#### AIM OF THE EXERCISE:
Using the entries that follow, transcribe only the lines from the line with "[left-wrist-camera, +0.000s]" to the line with "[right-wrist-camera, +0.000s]", both included, exactly as they stand and without pictures.

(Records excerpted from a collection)
════════

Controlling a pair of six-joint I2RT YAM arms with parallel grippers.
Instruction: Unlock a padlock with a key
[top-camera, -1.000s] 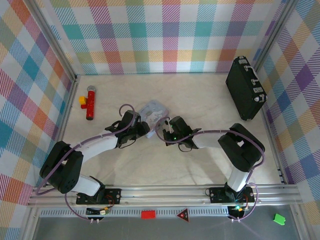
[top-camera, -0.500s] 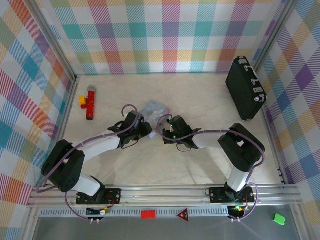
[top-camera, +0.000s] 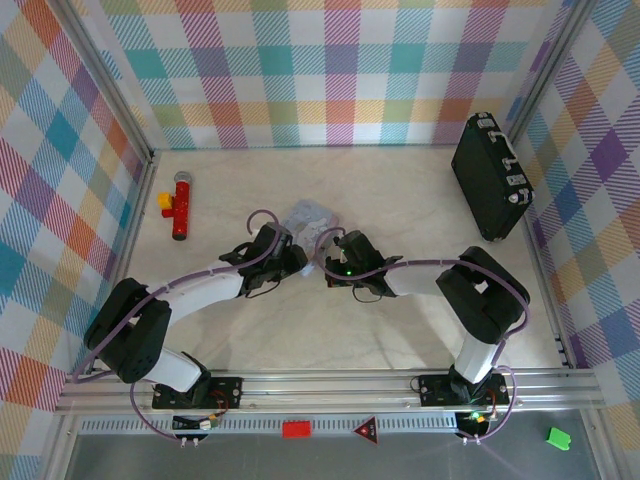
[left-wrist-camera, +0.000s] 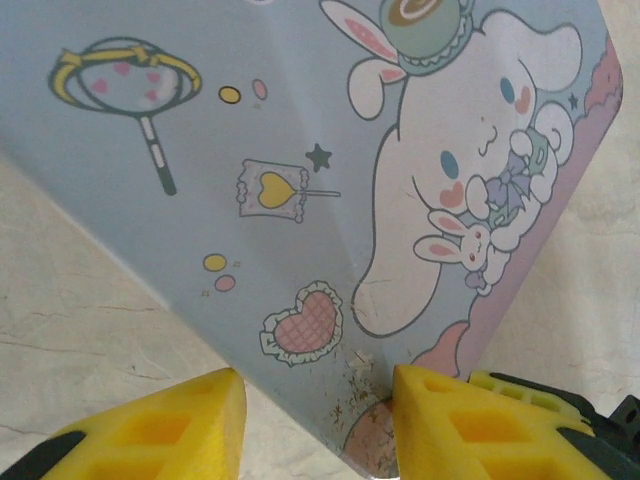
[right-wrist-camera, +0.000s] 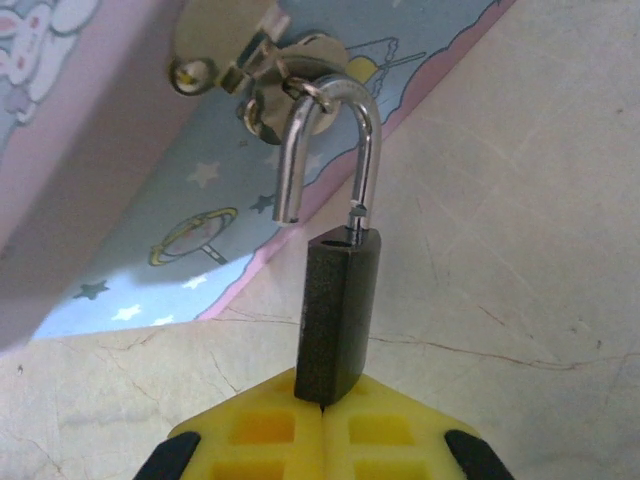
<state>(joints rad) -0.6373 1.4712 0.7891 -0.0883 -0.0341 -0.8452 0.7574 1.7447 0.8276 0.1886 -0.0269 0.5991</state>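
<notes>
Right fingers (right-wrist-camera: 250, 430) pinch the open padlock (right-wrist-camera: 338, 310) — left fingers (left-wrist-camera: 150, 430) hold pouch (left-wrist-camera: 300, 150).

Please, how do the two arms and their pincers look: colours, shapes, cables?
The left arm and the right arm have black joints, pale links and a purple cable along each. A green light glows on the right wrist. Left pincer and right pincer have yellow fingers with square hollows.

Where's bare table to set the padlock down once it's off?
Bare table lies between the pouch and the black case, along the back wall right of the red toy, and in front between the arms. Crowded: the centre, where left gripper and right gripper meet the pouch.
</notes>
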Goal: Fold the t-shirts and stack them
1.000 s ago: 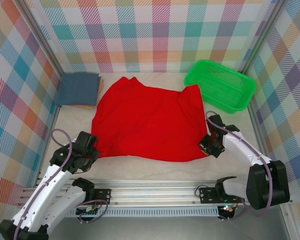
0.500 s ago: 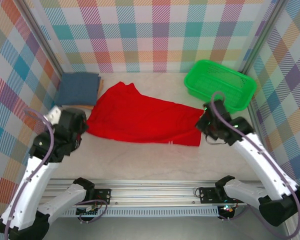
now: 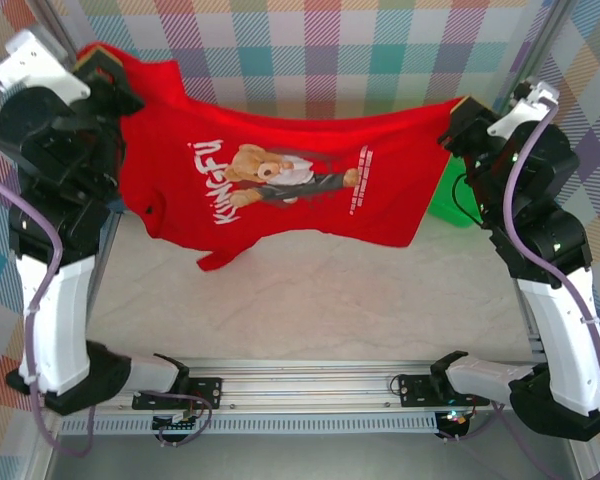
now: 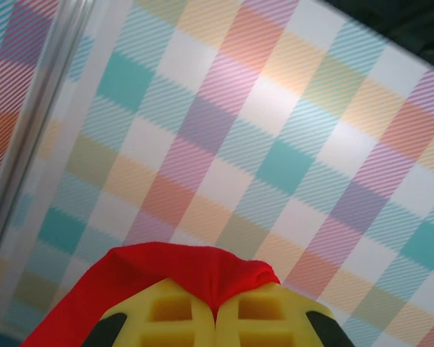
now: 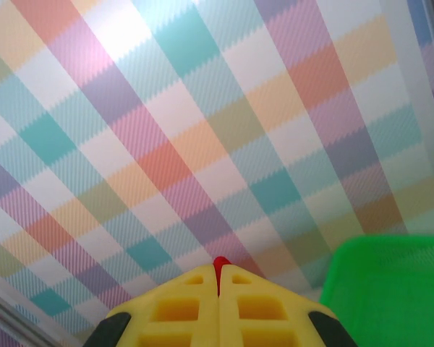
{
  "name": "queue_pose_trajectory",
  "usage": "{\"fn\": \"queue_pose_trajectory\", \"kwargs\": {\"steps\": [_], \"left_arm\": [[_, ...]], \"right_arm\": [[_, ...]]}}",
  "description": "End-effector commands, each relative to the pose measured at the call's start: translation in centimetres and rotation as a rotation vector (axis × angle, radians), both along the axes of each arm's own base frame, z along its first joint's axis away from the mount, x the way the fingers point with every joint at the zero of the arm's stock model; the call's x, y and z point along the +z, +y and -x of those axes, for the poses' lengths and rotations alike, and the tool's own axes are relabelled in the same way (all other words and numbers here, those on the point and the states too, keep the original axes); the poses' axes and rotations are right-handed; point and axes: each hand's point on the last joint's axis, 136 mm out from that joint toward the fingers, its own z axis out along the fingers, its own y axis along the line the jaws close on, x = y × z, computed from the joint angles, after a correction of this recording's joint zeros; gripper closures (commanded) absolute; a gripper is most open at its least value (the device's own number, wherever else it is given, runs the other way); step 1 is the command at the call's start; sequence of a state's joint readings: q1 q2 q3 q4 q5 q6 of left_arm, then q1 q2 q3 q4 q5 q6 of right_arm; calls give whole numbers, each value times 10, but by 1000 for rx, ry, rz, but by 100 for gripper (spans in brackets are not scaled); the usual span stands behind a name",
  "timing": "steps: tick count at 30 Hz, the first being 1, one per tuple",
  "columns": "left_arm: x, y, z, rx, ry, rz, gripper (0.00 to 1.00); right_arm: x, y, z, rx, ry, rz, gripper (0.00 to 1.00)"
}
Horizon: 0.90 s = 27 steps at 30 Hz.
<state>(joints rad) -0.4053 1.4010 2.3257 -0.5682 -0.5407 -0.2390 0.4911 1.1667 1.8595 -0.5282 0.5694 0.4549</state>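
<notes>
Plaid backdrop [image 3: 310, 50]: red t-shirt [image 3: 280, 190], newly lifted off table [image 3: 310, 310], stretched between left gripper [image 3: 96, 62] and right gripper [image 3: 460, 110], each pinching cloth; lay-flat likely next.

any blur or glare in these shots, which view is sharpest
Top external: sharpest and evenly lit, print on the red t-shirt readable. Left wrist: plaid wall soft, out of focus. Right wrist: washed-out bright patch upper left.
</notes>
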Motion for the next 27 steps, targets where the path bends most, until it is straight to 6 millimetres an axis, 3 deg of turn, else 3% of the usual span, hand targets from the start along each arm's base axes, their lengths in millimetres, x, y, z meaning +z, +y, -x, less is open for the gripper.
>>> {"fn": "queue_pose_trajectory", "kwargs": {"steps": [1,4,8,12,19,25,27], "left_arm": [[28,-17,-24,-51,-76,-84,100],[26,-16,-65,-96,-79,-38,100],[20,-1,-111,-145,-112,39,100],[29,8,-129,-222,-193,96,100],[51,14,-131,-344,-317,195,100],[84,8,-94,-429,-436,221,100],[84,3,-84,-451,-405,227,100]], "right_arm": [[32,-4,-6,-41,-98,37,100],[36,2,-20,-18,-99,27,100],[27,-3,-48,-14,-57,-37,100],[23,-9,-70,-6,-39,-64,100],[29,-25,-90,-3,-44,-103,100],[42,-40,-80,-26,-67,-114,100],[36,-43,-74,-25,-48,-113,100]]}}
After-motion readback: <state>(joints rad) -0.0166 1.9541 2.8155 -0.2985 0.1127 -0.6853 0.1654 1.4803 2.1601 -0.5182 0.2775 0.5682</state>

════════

#### SOLUTION TO THIS TASK:
[left-wrist-camera, +0.000s] 
[right-wrist-camera, +0.000s] 

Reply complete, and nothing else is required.